Though this hardly counts as a one-liner, here is the whole pipeline in its full glory:

#!/bin/bash

# Calculate symbol frequency histogram from some of the top 100 Project
# Gutenberg books.

NUM_BOOKS=32

curl "https://gutenberg.org/browse/scores/top" \
  | grep -o 'href="/ebooks/[0-9][0-9]*"' \
  | sort \
  | uniq \
  | sed 's/href="\/ebooks\/\([0-9][0-9]*\)"/https:\/\/gutenberg.org\/ebooks\/\1.txt.utf-8/' \
  | shuf \
  | head -n "${NUM_BOOKS}" \
  | xargs -L 1 -P 4 curl -L --compressed \
  | tee text.txt \
  | iconv -c -t ascii \
  | tr -c -d '[:print:]\n' \
  | tr '\n' ' ' \
  | sed 's/[[:space:]][[:space:]]*/ /g' \
  | sed 's/\(.\)/\1\n/g' \
  | sort \
  | uniq -c \
  | sort -n \
  | tee frequency.txt \
  | python3 -c 'import sys, json; 
lines = sys.stdin.readlines(); 
data = {l.strip(): int(n.strip()) for n, l in map(lambda x: x.split(), lines[:-1])}; 
data[" "] = int(lines[-1].strip()); 
total = sum(data.values()); 
data = {k: v / total for k, v in data.items()};  
print(json.dumps(data, indent=2))' \
  | tee frequency.json

The results of one of the runs can be found below.
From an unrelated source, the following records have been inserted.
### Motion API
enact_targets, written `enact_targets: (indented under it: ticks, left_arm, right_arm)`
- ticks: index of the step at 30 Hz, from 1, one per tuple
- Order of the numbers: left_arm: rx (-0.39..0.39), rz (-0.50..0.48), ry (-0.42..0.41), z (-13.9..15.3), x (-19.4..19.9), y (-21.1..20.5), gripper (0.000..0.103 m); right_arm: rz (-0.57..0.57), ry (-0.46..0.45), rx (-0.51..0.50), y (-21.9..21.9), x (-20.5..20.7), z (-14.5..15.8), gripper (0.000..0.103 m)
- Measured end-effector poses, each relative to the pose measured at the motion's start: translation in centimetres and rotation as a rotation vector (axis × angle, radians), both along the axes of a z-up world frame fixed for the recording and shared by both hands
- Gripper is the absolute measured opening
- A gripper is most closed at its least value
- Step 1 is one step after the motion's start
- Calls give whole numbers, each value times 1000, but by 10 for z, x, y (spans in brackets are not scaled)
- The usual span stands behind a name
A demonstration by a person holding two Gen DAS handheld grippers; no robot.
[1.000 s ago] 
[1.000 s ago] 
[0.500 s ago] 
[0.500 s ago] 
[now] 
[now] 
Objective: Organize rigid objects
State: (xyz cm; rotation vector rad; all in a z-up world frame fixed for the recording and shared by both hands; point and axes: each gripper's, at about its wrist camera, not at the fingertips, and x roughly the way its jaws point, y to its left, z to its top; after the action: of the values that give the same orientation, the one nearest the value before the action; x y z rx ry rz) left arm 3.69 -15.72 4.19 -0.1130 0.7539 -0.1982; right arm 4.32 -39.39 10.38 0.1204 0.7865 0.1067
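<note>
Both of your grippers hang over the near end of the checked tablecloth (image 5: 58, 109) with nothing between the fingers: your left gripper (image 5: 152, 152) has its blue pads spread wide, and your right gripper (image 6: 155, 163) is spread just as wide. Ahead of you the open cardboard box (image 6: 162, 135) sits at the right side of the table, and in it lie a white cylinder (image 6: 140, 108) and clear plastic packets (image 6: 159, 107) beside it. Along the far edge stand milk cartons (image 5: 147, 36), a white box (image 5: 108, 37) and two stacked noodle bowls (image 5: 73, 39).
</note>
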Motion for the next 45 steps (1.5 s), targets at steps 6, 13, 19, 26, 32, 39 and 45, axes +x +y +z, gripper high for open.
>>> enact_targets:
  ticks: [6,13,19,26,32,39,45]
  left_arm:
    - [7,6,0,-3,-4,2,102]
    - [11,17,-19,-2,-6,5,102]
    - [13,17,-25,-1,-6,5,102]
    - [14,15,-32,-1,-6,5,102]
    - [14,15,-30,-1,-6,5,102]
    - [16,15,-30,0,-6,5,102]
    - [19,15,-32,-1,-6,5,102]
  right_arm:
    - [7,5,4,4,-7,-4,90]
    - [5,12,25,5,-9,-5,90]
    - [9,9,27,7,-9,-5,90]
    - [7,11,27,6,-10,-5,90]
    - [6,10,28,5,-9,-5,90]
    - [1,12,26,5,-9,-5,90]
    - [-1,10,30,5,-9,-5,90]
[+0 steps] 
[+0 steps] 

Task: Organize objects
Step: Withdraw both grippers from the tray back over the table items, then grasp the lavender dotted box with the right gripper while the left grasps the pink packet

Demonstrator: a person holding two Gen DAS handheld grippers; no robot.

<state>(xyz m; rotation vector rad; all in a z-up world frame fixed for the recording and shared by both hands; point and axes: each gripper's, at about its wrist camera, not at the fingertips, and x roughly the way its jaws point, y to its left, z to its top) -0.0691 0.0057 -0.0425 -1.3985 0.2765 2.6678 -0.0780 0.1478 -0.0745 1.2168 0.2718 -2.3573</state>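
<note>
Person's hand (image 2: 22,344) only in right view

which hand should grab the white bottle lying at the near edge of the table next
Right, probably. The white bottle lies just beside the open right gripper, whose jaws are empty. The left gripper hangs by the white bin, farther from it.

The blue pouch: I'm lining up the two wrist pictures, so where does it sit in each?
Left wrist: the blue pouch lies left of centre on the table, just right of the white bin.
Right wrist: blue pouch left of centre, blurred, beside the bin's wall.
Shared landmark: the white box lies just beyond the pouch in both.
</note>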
Due to the nondeterministic sampling of book URLs, the results will be slightly different after every run.

{
  "^": 5.196361403817819e-08,
  "%": 1.6108720351835239e-06,
  "{": 1.922653719412593e-06,
  "#": 2.234435403641662e-06,
  "@": 2.3903262457561967e-06,
  "}": 2.494253473832553e-06,
  "$": 3.2737076844052257e-06,
  "+": 7.794542105726728e-06,
  "|": 8.31417824610851e-06,
  "<": 1.2003594842819162e-05,
  ">": 1.2003594842819162e-05,
  "=": 1.2211449298971873e-05,
  "&": 1.4238030246460823e-05,
  "Q": 4.0323764493626275e-05,
  "[": 4.084340063400805e-05,
  "]": 4.136303677438984e-05,
  "9": 4.6663325406284015e-05,
  "/": 4.785848852916211e-05,
  "6": 4.957328779242199e-05,
  "7": 5.393823137162896e-05,
  "Z": 5.752372074026325e-05,
  "4": 6.064153758255394e-05,
  "5": 6.178473709139387e-05,
  "*": 6.822822523212796e-05,
  "8": 7.332065940786942e-05,
  "0": 7.732185768880914e-05,
  "3": 7.778953021515274e-05,
  "X": 8.402516389973413e-05,
  "2": 0.0001022124288130965,
  "U": 0.00020135900439794048,
  "K": 0.00020281398559100945,
  "(": 0.00020951729180193444,
  ")": 0.0002103487096265453,
  "1": 0.00024303382285655937,
  "V": 0.00033511334693221115,
  "_": 0.00037621656563641007,
  "J": 0.000394559721391887,
  "z": 0.0004528628963427229,
  "Y": 0.00048269001080063716,
  "F": 0.0006709541844609568,
  "D": 0.0007090954771649795,
  "O": 0.0007477044423953459,
  "G": 0.0007549793483606909,
  "R": 0.0007651642167121738,
  "N": 0.0007676065065719682,
  ":": 0.0007801297375551691,
  "L": 0.0009273946197393661,
  "P": 0.000931447781634344,
  "E": 0.0009454779574246522,
  "!": 0.0009535323176005697,
  "j": 0.0009649123490749307,
  "q": 0.0009655359124433889,
  "W": 0.0009925569917432415,
  "?": 0.0010007152791472356,
  "C": 0.001008146075954695,
  "B": 0.0010093932026916112,
  "x": 0.0012159485684933695,
  "H": 0.0013806732249943944,
  "M": 0.0014142417196630576,
  "S": 0.0014376773095942758,
  "'": 0.0015881119722348017,
  ";": 0.0017668148409120965,
  "A": 0.001867260506847895,
  "T": 0.0024605810519358136,
  "-": 0.0027239326478813003,
  "I": 0.00429868997130829,
  "\"": 0.004835422140708633,
  "k": 0.005644599538511144,
  "v": 0.008026143933494888,
  ".": 0.009327364792624908,
  "b": 0.010927168578018301,
  "p": 0.012489298743234012,
  ",": 0.014844705440356553,
  "g": 0.015086180354791968,
  "y": 0.015144847275041071,
  "f": 0.01664914193783229,
  "w": 0.017037569952767673,
  "c": 0.01866974706970685,
  "m": 0.01892473252379219,
  "u": 0.0228628989409036,
  "l": 0.03078002321214639,
  "d": 0.0334997468072906,
  "r": 0.0453264575079238,
  "s": 0.048719941322687026,
  "h": 0.049453875407362256,
  "i": 0.051417476454636936,
  "n": 0.05463236132795094,
  "o": 0.05965417695221452,
  "a": 0.06139542569501983,
  "t": 0.07050059407401749,
  "e": 0.0993860239183319,
  " ": 0.16554292753128405
}

Note that the most common letters form the sequence etaonihsrdlu, which is pretty close to the infamous etaoin shrdlu. This seems like a good sign that our sample was fairly representative, and that the shell script works!